In total across the whole state, they've sent 1725 samples for testing and are awaiting the results for 392 of them. The two positives were from this sample group.

IDFG is currently working to get the rest of the samples tested to determine their sample size number, to then decide on future emergency hunting opportunities in these units.

"We are contemplating the need for additional hunting opportunities to increase the harvest to the minimum sample size required," Schriever said. "We don’t know what that number is yet because the hunts are still going on and we are still collecting samples but we know it won’t get us all the way there."

However, Boudreau said the goal is to at least get 200 samples per species from each unit.

“We are telling you there will be a need to establish additional hunting opportunities for both whitetail - does and bucks, and mule deer -does and bucks," Schriever said. "We don’t know what that looks like yet in both the number and the location where we will need them.

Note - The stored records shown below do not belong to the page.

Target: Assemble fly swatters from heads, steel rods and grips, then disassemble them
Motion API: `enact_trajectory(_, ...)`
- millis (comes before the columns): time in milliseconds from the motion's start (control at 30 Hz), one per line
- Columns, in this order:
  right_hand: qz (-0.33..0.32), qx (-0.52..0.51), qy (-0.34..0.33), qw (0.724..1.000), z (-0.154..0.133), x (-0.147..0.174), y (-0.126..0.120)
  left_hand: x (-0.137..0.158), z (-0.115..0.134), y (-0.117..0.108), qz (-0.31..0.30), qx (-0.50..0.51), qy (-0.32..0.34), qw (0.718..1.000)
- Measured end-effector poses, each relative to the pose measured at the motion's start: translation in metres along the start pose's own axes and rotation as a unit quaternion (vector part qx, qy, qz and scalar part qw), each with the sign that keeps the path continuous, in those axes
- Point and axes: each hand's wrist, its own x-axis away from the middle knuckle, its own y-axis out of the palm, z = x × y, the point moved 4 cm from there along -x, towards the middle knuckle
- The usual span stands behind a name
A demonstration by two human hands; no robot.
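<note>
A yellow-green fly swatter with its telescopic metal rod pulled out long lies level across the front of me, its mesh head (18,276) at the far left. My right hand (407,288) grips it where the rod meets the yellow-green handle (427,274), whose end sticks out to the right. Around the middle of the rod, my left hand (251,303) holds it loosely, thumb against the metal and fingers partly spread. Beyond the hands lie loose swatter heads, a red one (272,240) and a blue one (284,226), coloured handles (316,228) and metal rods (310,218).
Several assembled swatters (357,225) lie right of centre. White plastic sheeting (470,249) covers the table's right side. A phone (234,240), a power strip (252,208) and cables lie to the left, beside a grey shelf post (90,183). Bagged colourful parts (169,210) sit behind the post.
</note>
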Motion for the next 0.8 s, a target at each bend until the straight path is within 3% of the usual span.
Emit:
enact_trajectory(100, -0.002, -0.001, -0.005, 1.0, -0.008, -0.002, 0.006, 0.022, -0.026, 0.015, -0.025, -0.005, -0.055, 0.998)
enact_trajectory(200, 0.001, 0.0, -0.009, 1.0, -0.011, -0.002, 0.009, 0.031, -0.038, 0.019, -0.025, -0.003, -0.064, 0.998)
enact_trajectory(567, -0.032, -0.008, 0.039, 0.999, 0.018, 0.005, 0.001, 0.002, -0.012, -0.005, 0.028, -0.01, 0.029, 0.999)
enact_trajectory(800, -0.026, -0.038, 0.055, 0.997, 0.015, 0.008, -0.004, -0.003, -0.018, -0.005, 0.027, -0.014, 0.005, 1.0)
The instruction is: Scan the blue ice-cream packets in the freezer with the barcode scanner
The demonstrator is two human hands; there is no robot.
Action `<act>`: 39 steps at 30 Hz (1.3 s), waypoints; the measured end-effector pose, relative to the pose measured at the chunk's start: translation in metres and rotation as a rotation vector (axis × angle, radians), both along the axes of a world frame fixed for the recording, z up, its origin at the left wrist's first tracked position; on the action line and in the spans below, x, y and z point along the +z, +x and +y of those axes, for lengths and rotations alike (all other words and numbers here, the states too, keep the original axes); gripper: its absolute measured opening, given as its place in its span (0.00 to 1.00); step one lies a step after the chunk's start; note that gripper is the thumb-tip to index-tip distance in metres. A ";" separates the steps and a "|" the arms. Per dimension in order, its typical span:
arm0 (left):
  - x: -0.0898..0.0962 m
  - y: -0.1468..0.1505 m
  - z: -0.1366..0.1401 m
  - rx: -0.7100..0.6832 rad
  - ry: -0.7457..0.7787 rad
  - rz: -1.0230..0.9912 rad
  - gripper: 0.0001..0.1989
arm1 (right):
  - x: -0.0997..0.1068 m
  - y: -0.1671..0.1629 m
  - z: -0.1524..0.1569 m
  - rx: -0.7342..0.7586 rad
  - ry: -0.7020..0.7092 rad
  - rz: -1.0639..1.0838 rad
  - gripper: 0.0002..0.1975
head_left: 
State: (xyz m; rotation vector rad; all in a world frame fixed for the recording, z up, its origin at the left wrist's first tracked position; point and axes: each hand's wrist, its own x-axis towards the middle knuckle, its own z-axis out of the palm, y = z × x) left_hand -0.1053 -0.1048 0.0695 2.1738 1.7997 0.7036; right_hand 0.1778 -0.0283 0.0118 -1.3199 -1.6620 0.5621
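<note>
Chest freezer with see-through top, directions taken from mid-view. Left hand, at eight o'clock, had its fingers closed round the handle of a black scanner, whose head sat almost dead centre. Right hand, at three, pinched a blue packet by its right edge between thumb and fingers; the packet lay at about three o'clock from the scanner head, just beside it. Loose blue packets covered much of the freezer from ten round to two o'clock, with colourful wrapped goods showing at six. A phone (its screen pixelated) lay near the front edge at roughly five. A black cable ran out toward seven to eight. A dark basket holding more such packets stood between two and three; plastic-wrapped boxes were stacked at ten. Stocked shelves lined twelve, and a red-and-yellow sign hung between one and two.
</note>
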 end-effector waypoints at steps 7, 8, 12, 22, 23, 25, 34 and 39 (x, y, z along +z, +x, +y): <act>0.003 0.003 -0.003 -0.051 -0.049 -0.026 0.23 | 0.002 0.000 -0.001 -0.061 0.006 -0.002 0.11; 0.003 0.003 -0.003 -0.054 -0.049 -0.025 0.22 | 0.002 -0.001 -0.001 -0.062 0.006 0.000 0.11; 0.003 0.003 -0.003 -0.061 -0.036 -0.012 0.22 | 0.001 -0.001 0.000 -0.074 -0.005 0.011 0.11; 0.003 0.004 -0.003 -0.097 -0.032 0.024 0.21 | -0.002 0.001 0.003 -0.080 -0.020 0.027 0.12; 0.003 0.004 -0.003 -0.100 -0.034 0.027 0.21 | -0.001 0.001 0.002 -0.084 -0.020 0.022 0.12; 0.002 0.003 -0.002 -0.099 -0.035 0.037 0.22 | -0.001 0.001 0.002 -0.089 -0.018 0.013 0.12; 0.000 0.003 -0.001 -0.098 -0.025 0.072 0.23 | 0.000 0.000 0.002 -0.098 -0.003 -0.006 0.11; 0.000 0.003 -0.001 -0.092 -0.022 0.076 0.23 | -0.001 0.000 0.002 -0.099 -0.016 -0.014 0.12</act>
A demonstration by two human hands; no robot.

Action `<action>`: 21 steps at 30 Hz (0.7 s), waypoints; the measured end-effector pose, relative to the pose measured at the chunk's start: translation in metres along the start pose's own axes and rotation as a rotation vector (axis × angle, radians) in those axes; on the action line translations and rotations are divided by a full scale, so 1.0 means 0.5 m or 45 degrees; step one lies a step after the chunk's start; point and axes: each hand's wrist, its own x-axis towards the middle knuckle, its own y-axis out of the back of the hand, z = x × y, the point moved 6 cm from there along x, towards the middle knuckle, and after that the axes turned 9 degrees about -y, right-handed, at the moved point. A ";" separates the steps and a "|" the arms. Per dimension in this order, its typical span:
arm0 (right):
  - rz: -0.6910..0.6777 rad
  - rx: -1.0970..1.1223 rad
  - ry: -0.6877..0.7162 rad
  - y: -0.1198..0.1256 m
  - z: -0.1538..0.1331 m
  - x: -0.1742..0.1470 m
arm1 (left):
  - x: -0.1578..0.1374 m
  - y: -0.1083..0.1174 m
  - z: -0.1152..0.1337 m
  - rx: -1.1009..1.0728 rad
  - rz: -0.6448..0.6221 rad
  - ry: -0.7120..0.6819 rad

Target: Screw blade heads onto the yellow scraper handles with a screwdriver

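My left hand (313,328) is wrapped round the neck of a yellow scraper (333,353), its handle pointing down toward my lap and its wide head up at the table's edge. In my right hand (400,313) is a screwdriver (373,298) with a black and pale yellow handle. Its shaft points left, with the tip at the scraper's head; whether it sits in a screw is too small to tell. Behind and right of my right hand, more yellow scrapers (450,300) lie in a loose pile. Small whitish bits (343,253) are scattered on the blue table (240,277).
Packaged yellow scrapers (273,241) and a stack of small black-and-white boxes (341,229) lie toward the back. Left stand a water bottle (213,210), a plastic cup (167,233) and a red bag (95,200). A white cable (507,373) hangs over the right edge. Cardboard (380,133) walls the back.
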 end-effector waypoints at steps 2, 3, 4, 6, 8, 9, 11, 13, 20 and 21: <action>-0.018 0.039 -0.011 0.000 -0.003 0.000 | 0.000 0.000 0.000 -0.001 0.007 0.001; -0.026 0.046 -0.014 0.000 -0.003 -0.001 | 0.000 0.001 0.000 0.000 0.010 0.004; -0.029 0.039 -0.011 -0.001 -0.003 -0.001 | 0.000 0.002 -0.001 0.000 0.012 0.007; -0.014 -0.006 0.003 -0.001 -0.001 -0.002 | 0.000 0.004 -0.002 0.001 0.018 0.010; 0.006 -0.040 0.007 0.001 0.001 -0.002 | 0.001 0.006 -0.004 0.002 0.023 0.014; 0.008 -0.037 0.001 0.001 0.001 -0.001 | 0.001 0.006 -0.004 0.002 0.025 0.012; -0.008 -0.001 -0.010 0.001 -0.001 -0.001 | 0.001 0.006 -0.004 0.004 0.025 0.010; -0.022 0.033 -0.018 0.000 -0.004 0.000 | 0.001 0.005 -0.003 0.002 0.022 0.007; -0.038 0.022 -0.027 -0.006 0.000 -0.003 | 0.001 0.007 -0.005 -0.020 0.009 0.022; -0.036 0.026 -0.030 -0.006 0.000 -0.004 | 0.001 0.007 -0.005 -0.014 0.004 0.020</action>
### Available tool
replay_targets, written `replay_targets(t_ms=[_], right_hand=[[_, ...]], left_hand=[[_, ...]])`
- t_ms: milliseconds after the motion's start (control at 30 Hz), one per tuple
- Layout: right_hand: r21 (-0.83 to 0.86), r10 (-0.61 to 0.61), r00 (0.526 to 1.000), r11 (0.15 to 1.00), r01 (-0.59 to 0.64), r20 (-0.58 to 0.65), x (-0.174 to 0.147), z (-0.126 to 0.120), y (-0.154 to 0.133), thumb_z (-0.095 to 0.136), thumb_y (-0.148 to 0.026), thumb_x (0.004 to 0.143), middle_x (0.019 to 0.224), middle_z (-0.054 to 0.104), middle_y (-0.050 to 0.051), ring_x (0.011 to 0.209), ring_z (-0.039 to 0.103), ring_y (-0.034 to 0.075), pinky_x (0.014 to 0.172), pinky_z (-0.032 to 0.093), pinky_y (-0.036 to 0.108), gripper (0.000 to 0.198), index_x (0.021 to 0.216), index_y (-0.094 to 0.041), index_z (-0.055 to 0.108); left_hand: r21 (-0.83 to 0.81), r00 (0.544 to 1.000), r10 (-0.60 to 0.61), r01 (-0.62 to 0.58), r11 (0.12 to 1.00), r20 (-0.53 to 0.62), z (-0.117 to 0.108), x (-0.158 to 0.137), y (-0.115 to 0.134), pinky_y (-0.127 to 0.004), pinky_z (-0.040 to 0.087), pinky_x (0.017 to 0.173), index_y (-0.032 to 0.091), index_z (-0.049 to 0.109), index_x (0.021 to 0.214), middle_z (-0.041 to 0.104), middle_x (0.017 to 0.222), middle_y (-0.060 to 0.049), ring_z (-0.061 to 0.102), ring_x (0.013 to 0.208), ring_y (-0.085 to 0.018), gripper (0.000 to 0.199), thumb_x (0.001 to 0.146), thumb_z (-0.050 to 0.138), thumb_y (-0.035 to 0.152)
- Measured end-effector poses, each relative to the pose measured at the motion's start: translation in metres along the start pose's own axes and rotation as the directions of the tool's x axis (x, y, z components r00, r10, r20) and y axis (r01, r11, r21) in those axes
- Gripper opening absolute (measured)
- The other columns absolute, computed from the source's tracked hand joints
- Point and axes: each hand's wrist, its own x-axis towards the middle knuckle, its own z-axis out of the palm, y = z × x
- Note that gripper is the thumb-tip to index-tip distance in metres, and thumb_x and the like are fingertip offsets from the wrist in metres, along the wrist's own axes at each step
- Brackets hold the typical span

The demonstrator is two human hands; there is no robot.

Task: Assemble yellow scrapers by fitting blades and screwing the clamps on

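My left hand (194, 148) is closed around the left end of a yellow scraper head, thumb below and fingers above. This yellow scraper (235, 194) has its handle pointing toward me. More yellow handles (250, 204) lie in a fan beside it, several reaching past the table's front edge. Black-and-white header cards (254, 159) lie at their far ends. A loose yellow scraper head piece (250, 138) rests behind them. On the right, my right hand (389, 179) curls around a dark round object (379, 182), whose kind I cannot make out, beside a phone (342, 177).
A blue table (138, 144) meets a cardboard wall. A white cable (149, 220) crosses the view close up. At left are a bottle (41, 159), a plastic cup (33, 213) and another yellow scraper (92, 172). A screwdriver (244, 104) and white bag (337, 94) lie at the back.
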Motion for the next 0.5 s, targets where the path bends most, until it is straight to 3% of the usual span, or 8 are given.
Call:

We want them to be spread from across the area."

The Commission also voted to give the power to the Director to, "establish one or more emergency hunts in the area identified for increased sampling for CWD, subject to a maximum combined harvest of 1,000 mule deer and white-tailed deer and a limitation of these hunts to residents only; and a limitation of these hunts to residents only."

IDFG said that they will be providing weekly updates on CWD as more samples continue to come back from the Colorado State University lab.

“So that our next discussion is about the prevalence and the geographic distribution of this disease and so that we can describe to you with a high degree of certainty, and so you will have the information at hand to talk about what management we might implement to deal with CWD moving forward," Schriever said.

"It would be nice to say that we could have a targeted removal, but the highest likelihood is the detection of more deer than just a couple and we are looking at long-term management," Boudreau added.